From then on, for many years, I considered my coffee quest at an end. I could make myself a Real By God cup of coffee—espresso, hot water and cream (they might not have Half-and-Half over here, but they do have Cremora)—or a Can’t be Arsed cup of instant, any time I wanted. And in the cafés, the coffee—unlike when I first arrived—now tasted very good indeed.

a real By God cup of coffee Then a friend of my wife gave me a birthday gift of coffee-related items, one of which was a container of Azera, a new Nescafé offering that boasted “ground coffee beans” (AKA grit) as an ingredient. I was not eager to try this dubious fad but, as it was a gift, I felt obligated, and that was fortunate because it was great, ground coffee beans and all. So, my wife tried it, and now it is the only instant coffee in the flat.

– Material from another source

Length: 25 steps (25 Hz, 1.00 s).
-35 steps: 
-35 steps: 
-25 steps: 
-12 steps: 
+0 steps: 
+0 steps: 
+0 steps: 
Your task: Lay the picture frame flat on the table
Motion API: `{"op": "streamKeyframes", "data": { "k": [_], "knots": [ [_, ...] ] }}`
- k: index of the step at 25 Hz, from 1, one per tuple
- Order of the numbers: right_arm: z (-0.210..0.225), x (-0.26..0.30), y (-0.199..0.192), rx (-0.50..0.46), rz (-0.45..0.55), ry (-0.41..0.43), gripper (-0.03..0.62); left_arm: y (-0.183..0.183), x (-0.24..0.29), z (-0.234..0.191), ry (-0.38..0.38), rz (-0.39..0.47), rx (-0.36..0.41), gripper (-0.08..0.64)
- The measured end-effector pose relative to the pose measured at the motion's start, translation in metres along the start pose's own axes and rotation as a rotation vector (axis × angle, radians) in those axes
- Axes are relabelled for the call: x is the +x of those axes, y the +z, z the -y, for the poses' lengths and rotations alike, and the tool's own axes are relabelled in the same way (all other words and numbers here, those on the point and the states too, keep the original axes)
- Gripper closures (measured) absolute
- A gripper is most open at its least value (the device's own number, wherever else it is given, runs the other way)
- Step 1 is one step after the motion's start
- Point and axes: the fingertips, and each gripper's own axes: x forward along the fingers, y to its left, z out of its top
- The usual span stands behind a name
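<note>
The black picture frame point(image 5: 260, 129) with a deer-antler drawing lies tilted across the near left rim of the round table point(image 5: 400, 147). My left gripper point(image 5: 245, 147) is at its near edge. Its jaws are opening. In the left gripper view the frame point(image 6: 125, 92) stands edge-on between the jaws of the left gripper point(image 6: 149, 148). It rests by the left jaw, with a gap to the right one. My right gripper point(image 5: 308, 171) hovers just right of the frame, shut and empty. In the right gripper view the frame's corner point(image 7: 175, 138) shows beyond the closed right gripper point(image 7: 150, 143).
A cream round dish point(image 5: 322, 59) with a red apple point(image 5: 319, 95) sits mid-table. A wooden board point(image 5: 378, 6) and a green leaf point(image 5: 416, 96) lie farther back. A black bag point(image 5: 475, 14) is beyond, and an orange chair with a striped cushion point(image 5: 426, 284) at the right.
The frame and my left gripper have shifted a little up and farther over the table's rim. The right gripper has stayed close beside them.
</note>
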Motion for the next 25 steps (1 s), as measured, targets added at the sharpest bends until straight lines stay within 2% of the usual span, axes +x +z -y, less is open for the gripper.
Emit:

Trust me, it’s good, even the decaf And so, it seemed, the UK was finally catching up with American coffee. Then we went to Italy, where I drank their coffee and found it extremely palatable, prompting my wife to observe that it wasn’t the UK’s coffee that had changed, but me: I now like European coffee, and so does the UK.
This makes it easier to get along in the UK and on the Continent, but I do wonder how my upcoming trip to the US is going to pan out, coffee-wise. I will keep you updated.
Whether or not I find the US coffee a bit bland or too sweet (I’m sure their Half-and-Half has sugar in it; everything else does) I’m fairly certain they will not manage to unseat The Worse Cup of Coffee I Have Ever Had. And here’s why:
A few weeks ago, we paid another visit to The Amberly Chalky Pits Museum and ended up having lunch at the Limeburners Café. I was not expecting the coffee to be bad, however, despite them, once again, telling me that I had to drink it from a Styrofoam cup because their dishwasher was broken, because 14 years had passed and their coffee could not have done anything but improve.
But. alas, I was wrong. The coffee looked and tasted exactly like the one I had been served in 2011, pushing Wimpy’s coffee into third place while the Limeburners Café took both Gold and Silver.

Yes, this is the same image, but it was also the same coffee Seriously, how are they still in business?